Same deal with work process. Most companies love them some processes. In the course of all this, a lot of business process actually ends up meaning more than the results — which makes absolutely no sense. But, we’ve all had managers who assign something and then lecture you about the process for 27 minutes even though the desired goal was hit. Those people are rare joys. They are essentially telling you, “Hey, you achieved this, but you didn’t do it in the exact way I would have or I wanted it done, so I will punish you now.” When you have that type of manager, the very basic notion of “work” doesn’t even make sense. What are you working towards? A process? Or the actual outcome? Deep questions.

So, we all love us some “process for the sake of process,” and that’s a little bit limiting. I realize you need a good process in place to scale properly, but everything cannot be about process. That’s a huge factor in turnover, ultimately.

[Tweet “Management around the holidays: too much hypocrisy and process.”]

This whole complicated apple pie around work process is even more complicated during the holidays. Where do we go from here?

Work process and “the holiday season slump”

Here’s an article on Fast Company called “The Productive Manager’s Guide To The Holiday Season Slump.” Usually when Fast Company writes this type of stuff, it always ends with “Set clear priorities!” Most managers cannot do that — and wouldn’t even know where to begin doing it — so that advice largely won’t go anywhere. But this paragraph from the article nails it:

Maybe you have a rule that every team needs to have someone present during business hours in case of an inquiry—makes sense. But is your B2B sales team really going to generate any major leads between Christmas and New Year’s? Is anyone going to be contacting the internal auditors when other teams are down to skeleton crews? Maybe at this time of year, some teams can be let off the hook while vital services like IT keep someone on site.

They’re talking more about “rules,” but rules are a close cousin of work process. This year, Christmas is a Sunday. You think most offices will have people in there on 12/26? I’m guessing no. And in reality, most people probably don’t need to be in there. The people they need to contact? They’re out of pocket as is. Americans leave 430 million paid vacation days on the table annually. If we’re going to do that, at least let us have 12/26 to 12/30 without jamming work process up our posterior every 11 minutes.

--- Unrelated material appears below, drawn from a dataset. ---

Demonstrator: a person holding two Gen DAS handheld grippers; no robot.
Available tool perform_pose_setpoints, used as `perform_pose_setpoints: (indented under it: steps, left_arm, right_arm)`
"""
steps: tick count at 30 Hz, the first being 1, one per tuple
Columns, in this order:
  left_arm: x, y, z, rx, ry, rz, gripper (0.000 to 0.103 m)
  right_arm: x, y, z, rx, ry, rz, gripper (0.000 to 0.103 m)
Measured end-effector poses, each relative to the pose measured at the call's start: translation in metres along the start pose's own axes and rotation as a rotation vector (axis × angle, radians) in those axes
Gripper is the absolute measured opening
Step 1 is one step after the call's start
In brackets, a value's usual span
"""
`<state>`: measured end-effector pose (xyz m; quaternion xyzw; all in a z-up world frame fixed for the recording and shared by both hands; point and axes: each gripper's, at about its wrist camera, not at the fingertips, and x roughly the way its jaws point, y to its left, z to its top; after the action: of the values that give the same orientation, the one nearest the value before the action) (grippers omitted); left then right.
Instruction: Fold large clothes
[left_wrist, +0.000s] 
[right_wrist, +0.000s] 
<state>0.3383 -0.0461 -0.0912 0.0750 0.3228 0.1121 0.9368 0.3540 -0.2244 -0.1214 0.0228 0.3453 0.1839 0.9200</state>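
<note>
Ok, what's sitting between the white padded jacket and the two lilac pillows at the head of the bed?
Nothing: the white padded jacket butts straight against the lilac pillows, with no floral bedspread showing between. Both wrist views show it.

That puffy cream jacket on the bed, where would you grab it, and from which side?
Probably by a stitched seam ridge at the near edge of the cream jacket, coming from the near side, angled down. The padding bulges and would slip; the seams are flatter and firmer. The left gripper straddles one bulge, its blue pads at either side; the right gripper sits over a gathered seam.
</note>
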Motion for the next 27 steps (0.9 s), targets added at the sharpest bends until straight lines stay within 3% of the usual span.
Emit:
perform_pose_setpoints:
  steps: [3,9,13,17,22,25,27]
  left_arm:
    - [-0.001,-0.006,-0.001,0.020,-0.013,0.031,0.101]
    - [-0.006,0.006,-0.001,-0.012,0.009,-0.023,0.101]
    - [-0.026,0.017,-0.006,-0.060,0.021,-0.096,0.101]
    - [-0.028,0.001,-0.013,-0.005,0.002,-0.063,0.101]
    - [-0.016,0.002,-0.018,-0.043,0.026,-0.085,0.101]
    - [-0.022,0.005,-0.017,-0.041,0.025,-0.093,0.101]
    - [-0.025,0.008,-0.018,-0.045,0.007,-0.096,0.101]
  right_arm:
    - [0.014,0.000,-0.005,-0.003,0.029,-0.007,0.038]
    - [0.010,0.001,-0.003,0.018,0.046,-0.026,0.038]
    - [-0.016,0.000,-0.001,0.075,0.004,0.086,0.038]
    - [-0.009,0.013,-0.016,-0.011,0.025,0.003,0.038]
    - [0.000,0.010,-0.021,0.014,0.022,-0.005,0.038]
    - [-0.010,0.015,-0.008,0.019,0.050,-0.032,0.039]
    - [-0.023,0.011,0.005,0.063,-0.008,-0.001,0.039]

The holiday work process hypocrisy

Alluded above, and we’ve all seen this. A manager basically lectures you on how committed you need to be during the holidays to get the team over the 2016 hump. So you work hard, but you can’t help but notice … the manager is never there. And his calendar doesn’t seem to have a lot of meetings. He’s answering most emails via mobile, per signature. What’s going on here? Is he really putting in 79 hours/week to close out the year?

Of course he’s not. It’s all bluster and bullshit. The thing is, hierarchy allows you to do bluster and bullshit with the expectation that no one will ever call you on it. That’s the great joy of hierarchy: you can make more money, be involved in less decisions (bureaucracy), and have no one call you on your shit. Who wants to replace this system with something that would be better for the peons? Not me, baby! (I’m kidding. I despise hierarchy.)




 

This work process/hierarchy stuff gets so much worse over the holidays. If you’re in a fiscal year close, there is usually a bunch of stuff to be done — but managers don’t want to do it themselves. They heap it on lessers, damning the holidays for those lessers. Managers rant and rave about work process, then hypocritically do whatever they want to do because somehow they “earned” that right.

So what’s the answer on work process around the holidays?

Understand what the season is and means to people, and loosen the reins on work process and standard managerial tricks for a few weeks. Not every project is urgent. Some things can wait. It’s OK to volunteer. It’s cool to go see your siblings. You can leave a little early. It doesn’t mean that work process will collapse like a depleted snowman come 2017. It just means you’re being a nice, rational human being while managing others.

Your take on work process around the holidays?